» **Exercise objective**: Reproduce every entry exactly, without alteration.

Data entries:
.....
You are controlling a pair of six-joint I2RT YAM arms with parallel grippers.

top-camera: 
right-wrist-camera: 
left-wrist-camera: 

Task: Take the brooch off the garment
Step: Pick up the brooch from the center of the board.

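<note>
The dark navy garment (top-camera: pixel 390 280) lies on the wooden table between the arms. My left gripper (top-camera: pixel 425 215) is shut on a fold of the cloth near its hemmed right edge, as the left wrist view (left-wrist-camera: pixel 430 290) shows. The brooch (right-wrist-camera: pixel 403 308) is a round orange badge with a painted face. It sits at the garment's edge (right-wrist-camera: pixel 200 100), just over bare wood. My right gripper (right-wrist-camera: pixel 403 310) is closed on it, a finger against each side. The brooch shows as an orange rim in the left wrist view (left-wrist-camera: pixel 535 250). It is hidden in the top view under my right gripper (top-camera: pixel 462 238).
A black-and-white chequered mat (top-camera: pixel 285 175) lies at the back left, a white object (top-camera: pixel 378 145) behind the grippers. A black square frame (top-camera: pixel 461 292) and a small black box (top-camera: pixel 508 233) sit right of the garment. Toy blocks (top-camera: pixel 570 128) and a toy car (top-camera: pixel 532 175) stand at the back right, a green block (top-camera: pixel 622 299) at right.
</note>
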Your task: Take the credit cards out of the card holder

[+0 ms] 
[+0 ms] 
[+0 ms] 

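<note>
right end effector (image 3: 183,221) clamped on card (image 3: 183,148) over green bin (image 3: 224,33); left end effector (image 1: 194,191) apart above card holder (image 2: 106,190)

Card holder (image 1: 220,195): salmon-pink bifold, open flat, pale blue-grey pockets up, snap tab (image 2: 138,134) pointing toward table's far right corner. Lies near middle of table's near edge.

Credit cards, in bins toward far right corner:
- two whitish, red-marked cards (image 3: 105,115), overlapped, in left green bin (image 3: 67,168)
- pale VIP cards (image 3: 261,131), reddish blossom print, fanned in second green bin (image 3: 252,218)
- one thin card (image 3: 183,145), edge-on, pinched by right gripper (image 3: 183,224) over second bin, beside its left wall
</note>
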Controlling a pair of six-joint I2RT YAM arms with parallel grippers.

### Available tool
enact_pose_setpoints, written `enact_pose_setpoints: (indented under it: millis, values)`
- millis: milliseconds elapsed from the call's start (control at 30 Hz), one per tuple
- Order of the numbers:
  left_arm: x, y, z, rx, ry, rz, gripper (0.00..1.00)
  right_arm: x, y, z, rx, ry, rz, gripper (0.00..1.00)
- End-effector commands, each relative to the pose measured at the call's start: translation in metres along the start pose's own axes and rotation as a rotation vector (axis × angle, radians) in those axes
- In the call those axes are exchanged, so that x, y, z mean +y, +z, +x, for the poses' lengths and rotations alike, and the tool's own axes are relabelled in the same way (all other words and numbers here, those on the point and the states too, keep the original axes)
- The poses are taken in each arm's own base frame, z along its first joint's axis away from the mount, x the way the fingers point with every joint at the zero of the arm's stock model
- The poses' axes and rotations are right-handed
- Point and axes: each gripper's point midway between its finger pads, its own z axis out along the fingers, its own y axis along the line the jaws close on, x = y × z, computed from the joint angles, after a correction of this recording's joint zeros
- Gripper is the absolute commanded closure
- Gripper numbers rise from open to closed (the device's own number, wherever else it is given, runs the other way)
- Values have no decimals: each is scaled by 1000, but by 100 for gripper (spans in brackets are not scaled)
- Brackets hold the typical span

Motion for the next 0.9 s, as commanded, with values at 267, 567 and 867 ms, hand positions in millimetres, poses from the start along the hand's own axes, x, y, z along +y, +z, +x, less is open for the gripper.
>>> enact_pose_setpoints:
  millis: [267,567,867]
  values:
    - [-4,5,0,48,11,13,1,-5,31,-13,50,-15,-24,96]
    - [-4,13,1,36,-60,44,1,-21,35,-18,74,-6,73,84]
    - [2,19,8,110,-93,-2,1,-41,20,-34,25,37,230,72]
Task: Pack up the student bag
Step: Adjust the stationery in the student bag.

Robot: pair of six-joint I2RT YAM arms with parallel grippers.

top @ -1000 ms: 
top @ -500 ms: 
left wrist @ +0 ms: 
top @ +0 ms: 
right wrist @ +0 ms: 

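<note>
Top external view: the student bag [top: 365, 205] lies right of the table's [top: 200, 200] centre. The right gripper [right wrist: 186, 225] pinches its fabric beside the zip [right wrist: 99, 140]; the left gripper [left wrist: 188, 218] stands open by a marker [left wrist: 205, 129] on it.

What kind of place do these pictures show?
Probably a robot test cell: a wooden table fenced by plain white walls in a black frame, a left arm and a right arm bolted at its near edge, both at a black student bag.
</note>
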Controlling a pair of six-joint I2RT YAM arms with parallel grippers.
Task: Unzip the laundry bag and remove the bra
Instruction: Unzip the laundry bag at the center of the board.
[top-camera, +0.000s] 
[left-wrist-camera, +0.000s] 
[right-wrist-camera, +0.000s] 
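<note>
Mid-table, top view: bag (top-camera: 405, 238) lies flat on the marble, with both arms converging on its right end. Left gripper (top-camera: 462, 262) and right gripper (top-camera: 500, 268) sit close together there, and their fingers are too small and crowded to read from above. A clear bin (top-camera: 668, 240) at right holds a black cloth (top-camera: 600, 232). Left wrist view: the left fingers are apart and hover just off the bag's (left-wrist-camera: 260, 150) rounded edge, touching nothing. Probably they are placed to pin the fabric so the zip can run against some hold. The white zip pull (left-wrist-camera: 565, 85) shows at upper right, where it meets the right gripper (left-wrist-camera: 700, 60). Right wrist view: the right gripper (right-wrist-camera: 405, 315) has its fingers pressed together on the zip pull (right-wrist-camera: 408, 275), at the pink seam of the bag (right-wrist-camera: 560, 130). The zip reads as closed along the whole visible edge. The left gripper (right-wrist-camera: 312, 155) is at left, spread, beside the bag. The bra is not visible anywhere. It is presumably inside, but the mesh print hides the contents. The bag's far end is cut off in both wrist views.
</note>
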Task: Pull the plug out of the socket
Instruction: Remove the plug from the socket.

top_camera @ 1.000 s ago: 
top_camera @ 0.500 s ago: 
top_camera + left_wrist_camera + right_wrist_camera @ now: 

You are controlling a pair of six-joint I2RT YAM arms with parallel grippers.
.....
» **Task result**:
You are controlling a pair of six-joint I2RT YAM arms with parallel grippers.

top-camera: 
right-wrist-camera: 
left-wrist-camera: 

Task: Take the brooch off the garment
Step: Pick up the brooch from the center of the board.

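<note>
The dark navy garment (top-camera: pixel 390 280) lies on the wooden table between the arms. My left gripper (top-camera: pixel 425 215) is shut on a fold of the cloth near its hemmed right edge, as the left wrist view (left-wrist-camera: pixel 430 290) shows. The brooch (right-wrist-camera: pixel 403 308) is a round orange badge with a painted face. It sits at the garment's edge (right-wrist-camera: pixel 200 100), just over bare wood. My right gripper (right-wrist-camera: pixel 403 310) is closed on it, a finger against each side. The brooch shows as an orange rim in the left wrist view (left-wrist-camera: pixel 535 250). It is hidden in the top view under my right gripper (top-camera: pixel 462 238).
A black-and-white chequered mat (top-camera: pixel 285 175) lies at the back left, a white object (top-camera: pixel 378 145) behind the grippers. A black square frame (top-camera: pixel 461 292) and a small black box (top-camera: pixel 508 233) sit right of the garment. Toy blocks (top-camera: pixel 570 128) and a toy car (top-camera: pixel 532 175) stand at the back right, a green block (top-camera: pixel 622 299) at right.
</note>
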Your task: Take the credit cards out of the card holder

[+0 ms] 
[+0 ms] 
[+0 ms] 

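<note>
right end effector (image 3: 183,221) clamped on card (image 3: 183,148) over green bin (image 3: 224,33); left end effector (image 1: 194,191) apart above card holder (image 2: 106,190)

Card holder (image 1: 220,195): salmon-pink bifold, open flat, pale blue-grey pockets up, snap tab (image 2: 138,134) pointing toward table's far right corner. Lies near middle of table's near edge.

Credit cards, in bins toward far right corner:
- two whitish, red-marked cards (image 3: 105,115), overlapped, in left green bin (image 3: 67,168)
- pale VIP cards (image 3: 261,131), reddish blossom print, fanned in second green bin (image 3: 252,218)
- one thin card (image 3: 183,145), edge-on, pinched by right gripper (image 3: 183,224) over second bin, beside its left wall
</note>
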Controlling a pair of six-joint I2RT YAM arms with parallel grippers.

### Available tool
enact_pose_setpoints, written `enact_pose_setpoints: (indented under it: millis, values)`
- millis: milliseconds elapsed from the call's start (control at 30 Hz), one per tuple
- Order of the numbers:
  left_arm: x, y, z, rx, ry, rz, gripper (0.00..1.00)
  right_arm: x, y, z, rx, ry, rz, gripper (0.00..1.00)
- End-effector commands, each relative to the pose measured at the call's start: translation in metres along the start pose's own axes and rotation as a rotation vector (axis × angle, radians) in those axes
- In the call those axes are exchanged, so that x, y, z mean +y, +z, +x, for the poses' lengths and rotations alike, and the tool's own axes are relabelled in the same way (all other words and numbers here, those on the point and the states too, keep the original axes)
- The poses are taken in each arm's own base frame, z along its first joint's axis away from the mount, x the way the fingers point with every joint at the zero of the arm's stock model
- The poses' axes and rotations are right-handed
- Point and axes: each gripper's point midway between its finger pads, its own z axis out along the fingers, its own y axis along the line the jaws close on, x = y × z, computed from the joint angles, after a correction of this recording's joint zeros
- Gripper is the absolute commanded closure
- Gripper numbers rise from open to closed (the device's own number, wherever else it is given, runs the other way)
- Values have no decimals: each is scaled by 1000, but by 100 for gripper (spans in brackets are not scaled)
- Brackets hold the typical span

Motion for the next 0.9 s, as commanded, with values at 267, 567 and 867 ms, hand positions in millimetres, poses from the start along the hand's own axes, x, y, z along +y, +z, +x, less is open for the gripper.
>>> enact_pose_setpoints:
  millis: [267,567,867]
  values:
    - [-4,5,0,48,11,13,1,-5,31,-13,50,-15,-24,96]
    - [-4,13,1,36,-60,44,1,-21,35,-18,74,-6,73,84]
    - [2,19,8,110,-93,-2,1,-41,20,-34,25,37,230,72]
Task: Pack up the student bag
Step: Adjust the stationery in the student bag.

Robot: pair of six-joint I2RT YAM arms with parallel grippers.

top @ -1000 ms: 
top @ -500 ms: 
left wrist @ +0 ms: 
top @ +0 ms: 
right wrist @ +0 ms: 

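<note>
Top external view: the student bag [top: 365, 205] lies right of the table's [top: 200, 200] centre. The right gripper [right wrist: 186, 225] pinches its fabric beside the zip [right wrist: 99, 140]; the left gripper [left wrist: 188, 218] stands open by a marker [left wrist: 205, 129] on it.

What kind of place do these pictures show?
Probably a robot test cell: a wooden table fenced by plain white walls in a black frame, a left arm and a right arm bolted at its near edge, both at a black student bag.
</note>
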Controlling a pair of six-joint I2RT YAM arms with parallel grippers.
Task: Unzip the laundry bag and remove the bra
Instruction: Unzip the laundry bag at the center of the board.
[top-camera, +0.000s] 
[left-wrist-camera, +0.000s] 
[right-wrist-camera, +0.000s] 
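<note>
Mid-table, top view: bag (top-camera: 405, 238) lies flat on the marble, with both arms converging on its right end. Left gripper (top-camera: 462, 262) and right gripper (top-camera: 500, 268) sit close together there, and their fingers are too small and crowded to read from above. A clear bin (top-camera: 668, 240) at right holds a black cloth (top-camera: 600, 232). Left wrist view: the left fingers are apart and hover just off the bag's (left-wrist-camera: 260, 150) rounded edge, touching nothing. Probably they are placed to pin the fabric so the zip can run against some hold. The white zip pull (left-wrist-camera: 565, 85) shows at upper right, where it meets the right gripper (left-wrist-camera: 700, 60). Right wrist view: the right gripper (right-wrist-camera: 405, 315) has its fingers pressed together on the zip pull (right-wrist-camera: 408, 275), at the pink seam of the bag (right-wrist-camera: 560, 130). The zip reads as closed along the whole visible edge. The left gripper (right-wrist-camera: 312, 155) is at left, spread, beside the bag. The bra is not visible anywhere. It is presumably inside, but the mesh print hides the contents. The bag's far end is cut off in both wrist views.
</note>
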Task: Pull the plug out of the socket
Instruction: Remove the plug from the socket.

top_camera @ 1.000 s ago: 
top_camera @ 0.500 s ago: 
top_camera + left_wrist_camera + right_wrist_camera @ now: 

You are controlling a pair of six-joint I2RT YAM arms with parallel grippers.

The full output has been given.